Please restate, word for word, the lines below that begin at the one with "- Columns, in" and end at the one with "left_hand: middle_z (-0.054". Leave out all other lines.

Supplied material below:

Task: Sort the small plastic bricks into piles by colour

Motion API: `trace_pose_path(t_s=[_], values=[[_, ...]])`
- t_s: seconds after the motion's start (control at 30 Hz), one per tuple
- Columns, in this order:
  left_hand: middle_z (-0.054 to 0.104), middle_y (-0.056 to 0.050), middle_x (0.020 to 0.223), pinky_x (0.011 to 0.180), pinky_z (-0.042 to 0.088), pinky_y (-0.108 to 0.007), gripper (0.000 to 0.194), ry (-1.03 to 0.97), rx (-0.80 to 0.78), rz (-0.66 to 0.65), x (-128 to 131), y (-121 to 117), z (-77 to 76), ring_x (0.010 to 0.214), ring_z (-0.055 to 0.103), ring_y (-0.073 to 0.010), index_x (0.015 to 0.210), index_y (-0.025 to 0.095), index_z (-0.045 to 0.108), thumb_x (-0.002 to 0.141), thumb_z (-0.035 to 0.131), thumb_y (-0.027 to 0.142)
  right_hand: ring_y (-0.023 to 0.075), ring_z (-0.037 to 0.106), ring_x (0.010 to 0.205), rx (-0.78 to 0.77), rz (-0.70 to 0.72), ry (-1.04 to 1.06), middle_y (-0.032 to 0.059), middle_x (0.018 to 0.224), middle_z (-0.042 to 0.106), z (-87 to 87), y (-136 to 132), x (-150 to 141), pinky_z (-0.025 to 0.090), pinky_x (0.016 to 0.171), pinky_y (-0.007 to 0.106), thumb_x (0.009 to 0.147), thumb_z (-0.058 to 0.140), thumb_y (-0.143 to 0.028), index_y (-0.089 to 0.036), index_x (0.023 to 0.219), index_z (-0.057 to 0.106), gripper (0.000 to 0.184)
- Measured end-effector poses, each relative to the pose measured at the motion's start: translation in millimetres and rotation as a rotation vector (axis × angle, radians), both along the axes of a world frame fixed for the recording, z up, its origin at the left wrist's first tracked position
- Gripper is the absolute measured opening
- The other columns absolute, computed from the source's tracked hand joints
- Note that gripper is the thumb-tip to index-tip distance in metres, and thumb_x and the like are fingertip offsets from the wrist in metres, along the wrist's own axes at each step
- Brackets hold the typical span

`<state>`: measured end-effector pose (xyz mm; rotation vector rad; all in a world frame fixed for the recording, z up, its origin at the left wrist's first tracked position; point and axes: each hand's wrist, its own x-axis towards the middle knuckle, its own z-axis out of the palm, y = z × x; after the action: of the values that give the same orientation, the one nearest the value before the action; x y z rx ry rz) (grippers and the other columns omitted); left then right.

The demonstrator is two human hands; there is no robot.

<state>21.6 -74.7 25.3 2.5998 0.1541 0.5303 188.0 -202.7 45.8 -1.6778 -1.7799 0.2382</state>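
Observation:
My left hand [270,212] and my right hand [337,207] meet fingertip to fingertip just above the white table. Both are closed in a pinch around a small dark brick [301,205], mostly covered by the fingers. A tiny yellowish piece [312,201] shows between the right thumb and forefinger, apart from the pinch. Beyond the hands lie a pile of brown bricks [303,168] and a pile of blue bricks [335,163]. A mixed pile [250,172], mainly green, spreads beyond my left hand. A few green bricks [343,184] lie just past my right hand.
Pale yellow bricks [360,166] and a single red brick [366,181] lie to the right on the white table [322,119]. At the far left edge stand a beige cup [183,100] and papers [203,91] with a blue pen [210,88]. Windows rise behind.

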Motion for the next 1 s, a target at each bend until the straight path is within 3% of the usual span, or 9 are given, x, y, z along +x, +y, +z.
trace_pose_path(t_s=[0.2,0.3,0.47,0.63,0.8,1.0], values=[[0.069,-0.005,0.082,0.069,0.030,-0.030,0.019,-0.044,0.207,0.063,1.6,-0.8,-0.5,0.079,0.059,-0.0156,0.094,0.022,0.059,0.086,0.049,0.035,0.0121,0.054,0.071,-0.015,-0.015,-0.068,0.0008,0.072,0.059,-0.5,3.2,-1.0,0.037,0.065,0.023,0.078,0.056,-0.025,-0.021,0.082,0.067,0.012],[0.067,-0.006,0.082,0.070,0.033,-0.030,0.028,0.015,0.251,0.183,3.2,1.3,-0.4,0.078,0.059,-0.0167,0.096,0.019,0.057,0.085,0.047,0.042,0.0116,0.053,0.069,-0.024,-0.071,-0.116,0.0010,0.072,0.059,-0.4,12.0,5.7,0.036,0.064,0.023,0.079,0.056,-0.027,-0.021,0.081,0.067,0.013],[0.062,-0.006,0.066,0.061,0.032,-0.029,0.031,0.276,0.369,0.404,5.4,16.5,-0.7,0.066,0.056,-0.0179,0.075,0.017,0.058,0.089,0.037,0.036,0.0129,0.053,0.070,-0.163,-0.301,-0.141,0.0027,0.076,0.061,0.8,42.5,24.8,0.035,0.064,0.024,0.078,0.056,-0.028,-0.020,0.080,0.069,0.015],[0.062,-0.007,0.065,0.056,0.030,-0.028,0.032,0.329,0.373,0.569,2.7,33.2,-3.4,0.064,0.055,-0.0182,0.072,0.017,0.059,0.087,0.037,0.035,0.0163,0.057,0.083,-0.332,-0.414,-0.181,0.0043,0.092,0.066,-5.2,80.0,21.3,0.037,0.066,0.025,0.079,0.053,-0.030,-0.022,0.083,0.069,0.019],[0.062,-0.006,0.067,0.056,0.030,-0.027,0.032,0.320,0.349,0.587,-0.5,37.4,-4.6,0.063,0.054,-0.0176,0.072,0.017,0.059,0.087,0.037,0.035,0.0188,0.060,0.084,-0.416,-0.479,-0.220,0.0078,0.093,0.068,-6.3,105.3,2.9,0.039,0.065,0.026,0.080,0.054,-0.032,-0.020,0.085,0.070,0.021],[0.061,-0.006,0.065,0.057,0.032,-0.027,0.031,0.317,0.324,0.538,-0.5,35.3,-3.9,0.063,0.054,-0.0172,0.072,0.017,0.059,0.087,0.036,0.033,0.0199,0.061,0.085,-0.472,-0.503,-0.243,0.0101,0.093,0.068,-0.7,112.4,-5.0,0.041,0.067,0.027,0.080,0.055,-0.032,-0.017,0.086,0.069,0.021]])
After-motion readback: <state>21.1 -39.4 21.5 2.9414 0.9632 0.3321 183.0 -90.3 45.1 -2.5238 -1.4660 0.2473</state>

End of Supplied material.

Response below ->
- Columns, in this order:
  left_hand: middle_z (-0.054 to 0.104), middle_y (-0.056 to 0.050), middle_x (0.020 to 0.223), pinky_x (0.011 to 0.180), pinky_z (-0.042 to 0.088), pinky_y (-0.108 to 0.007), gripper (0.000 to 0.194), ry (-1.03 to 0.97), rx (-0.80 to 0.78), rz (-0.66 to 0.65), x (-128 to 131), y (-121 to 117), z (-77 to 76), ring_x (0.010 to 0.214), ring_z (-0.055 to 0.103), ring_y (-0.073 to 0.010), index_x (0.015 to 0.210), index_y (-0.025 to 0.095), index_z (-0.045 to 0.108), thumb_x (-0.002 to 0.141), thumb_z (-0.035 to 0.131), thumb_y (-0.027 to 0.142)

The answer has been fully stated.